**Exercise requirements**
Would you transcribe the entries below, beginning at the line with "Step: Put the" and ending after the line with "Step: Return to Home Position", exactly, with no picture and nothing more?
[[ Data in this exercise open ]]
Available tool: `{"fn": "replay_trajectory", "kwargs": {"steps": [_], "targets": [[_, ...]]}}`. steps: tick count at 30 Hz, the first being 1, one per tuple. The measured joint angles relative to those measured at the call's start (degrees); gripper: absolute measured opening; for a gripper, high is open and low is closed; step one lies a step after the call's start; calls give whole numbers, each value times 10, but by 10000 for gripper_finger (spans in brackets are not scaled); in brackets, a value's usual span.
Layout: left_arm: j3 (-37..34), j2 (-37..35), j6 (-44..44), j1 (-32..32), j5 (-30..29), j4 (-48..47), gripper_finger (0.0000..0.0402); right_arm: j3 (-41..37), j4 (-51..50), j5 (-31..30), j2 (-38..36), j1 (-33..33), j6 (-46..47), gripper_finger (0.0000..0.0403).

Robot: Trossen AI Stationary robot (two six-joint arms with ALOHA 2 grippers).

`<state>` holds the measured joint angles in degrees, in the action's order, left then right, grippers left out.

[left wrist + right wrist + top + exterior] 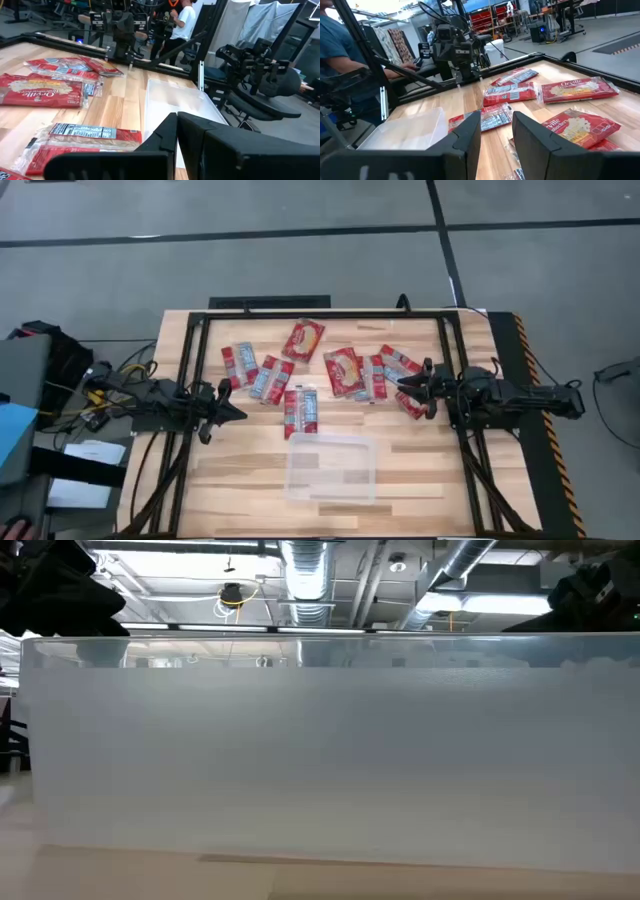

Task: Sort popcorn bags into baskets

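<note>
Several red popcorn bags (350, 370) lie flat and scattered over the table's far middle, and one pair (300, 410) lies just beyond the clear bin (332, 468). My left gripper (236, 410) hovers shut at the left, near the left-hand bags (255, 372). In its wrist view the gripper (177, 119) points past a bag (85, 135) toward the bin (175, 100). My right gripper (405, 386) is open at the right end of the bag cluster. In its wrist view the fingers (495, 122) stand above bags (575, 125); I see no touch.
The clear bin's frosted wall (320, 740) fills the low view. A black frame (320, 315) runs round the table. Bare wood lies left and right of the bin along the near edge. Cables and boxes (60, 400) sit off the left edge. People show in the room beyond.
</note>
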<state>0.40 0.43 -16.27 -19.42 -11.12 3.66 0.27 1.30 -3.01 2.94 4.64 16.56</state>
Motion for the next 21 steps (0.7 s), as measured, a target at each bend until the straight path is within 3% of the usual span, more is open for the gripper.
{"fn": "replay_trajectory", "kwargs": {"steps": [21], "targets": [[0,0,0,0,0,0,0,0,0,0,0,0,0,136]]}}
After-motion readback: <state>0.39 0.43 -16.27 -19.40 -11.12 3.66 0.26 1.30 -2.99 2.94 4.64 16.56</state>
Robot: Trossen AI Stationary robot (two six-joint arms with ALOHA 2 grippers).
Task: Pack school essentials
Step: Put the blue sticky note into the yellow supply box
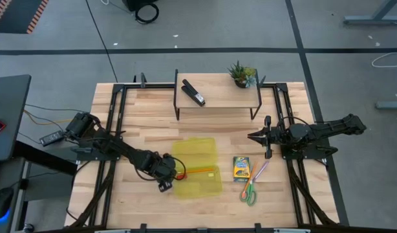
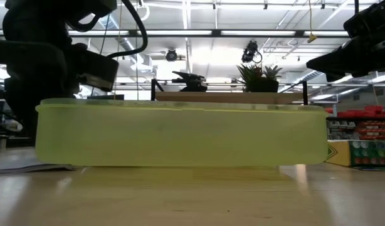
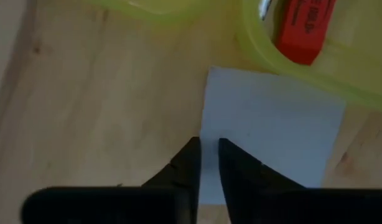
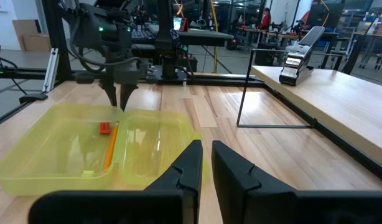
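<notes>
Two items packed so far: orange pencil [image 4: 110,147] and red eraser [image 4: 104,128] inside the open yellow case [image 1: 197,167]. Pale blue notepad [image 3: 269,134] flat on the tabletop [image 1: 147,123] just beside the case rim, under the left gripper [image 3: 208,163], fingers narrow and empty. Crayon box [image 1: 241,168], purple pen [image 1: 260,171] and green-handled scissors [image 1: 249,193] unpacked, right of the case. Right gripper [image 1: 253,136] waiting well apart, fingers near-closed, holding nothing. Roughly a third done, judging by count.
</notes>
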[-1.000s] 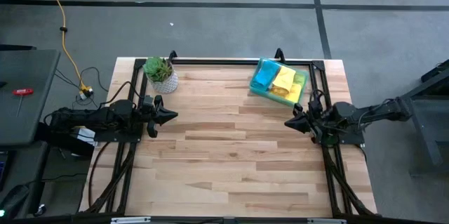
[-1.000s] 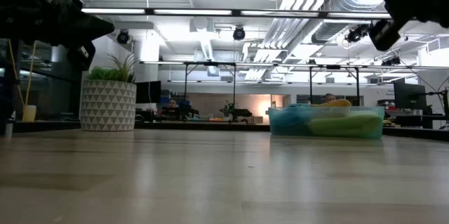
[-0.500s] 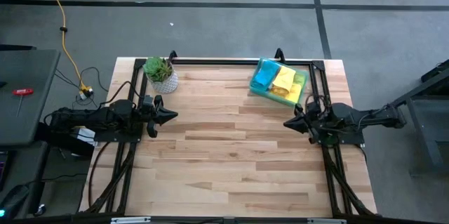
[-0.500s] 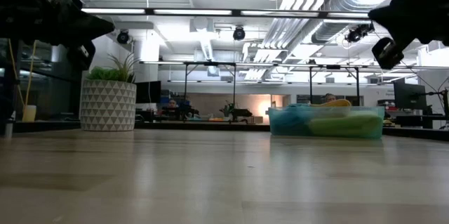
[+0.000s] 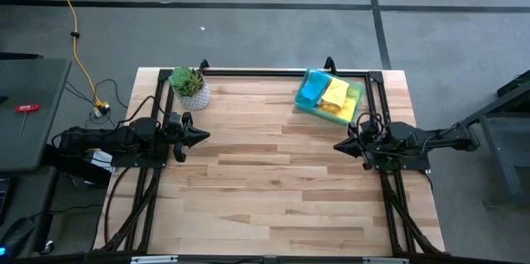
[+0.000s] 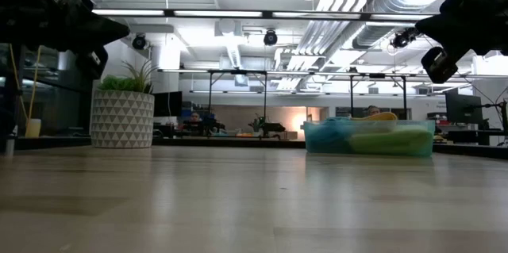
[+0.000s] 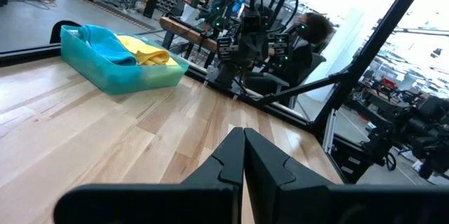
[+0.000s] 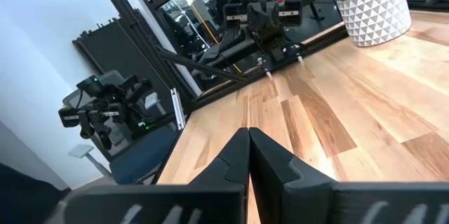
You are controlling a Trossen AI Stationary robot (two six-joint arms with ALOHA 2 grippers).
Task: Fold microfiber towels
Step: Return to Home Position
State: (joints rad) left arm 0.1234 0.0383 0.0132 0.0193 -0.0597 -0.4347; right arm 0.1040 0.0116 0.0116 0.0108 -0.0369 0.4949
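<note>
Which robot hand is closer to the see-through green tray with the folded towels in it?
Right. The right hand hovers close beside the translucent green rectangular tray. The left hand is far across the table, near the small green potted plant.

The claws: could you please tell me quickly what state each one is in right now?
Left claw: closed, holding nothing, over the table's left side.
Right claw: closed, holding nothing, over the table's right side.

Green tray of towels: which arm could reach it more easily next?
Probably the right: the right gripper hangs close to the tray, while the left gripper sits across the table near the potted plant.
</note>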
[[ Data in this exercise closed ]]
**Exercise solution**
Step: Put the blue sticky note into the yellow supply box
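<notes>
Two items packed so far: orange pencil [image 4: 110,147] and red eraser [image 4: 104,128] inside the open yellow case [image 1: 197,167]. Pale blue notepad [image 3: 269,134] flat on the tabletop [image 1: 147,123] just beside the case rim, under the left gripper [image 3: 208,163], fingers narrow and empty. Crayon box [image 1: 241,168], purple pen [image 1: 260,171] and green-handled scissors [image 1: 249,193] unpacked, right of the case. Right gripper [image 1: 253,136] waiting well apart, fingers near-closed, holding nothing. Roughly a third done, judging by count.
</notes>
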[-1.000s] 
[-1.000s] 
[-0.500s] 
[-0.500s] 
[+0.000s] 
[+0.000s] 
[+0.000s] 
[+0.000s] 
You are controlling a Trossen AI Stationary robot (two six-joint arms with ALOHA 2 grippers).
Task: Fold microfiber towels
Step: Return to Home Position

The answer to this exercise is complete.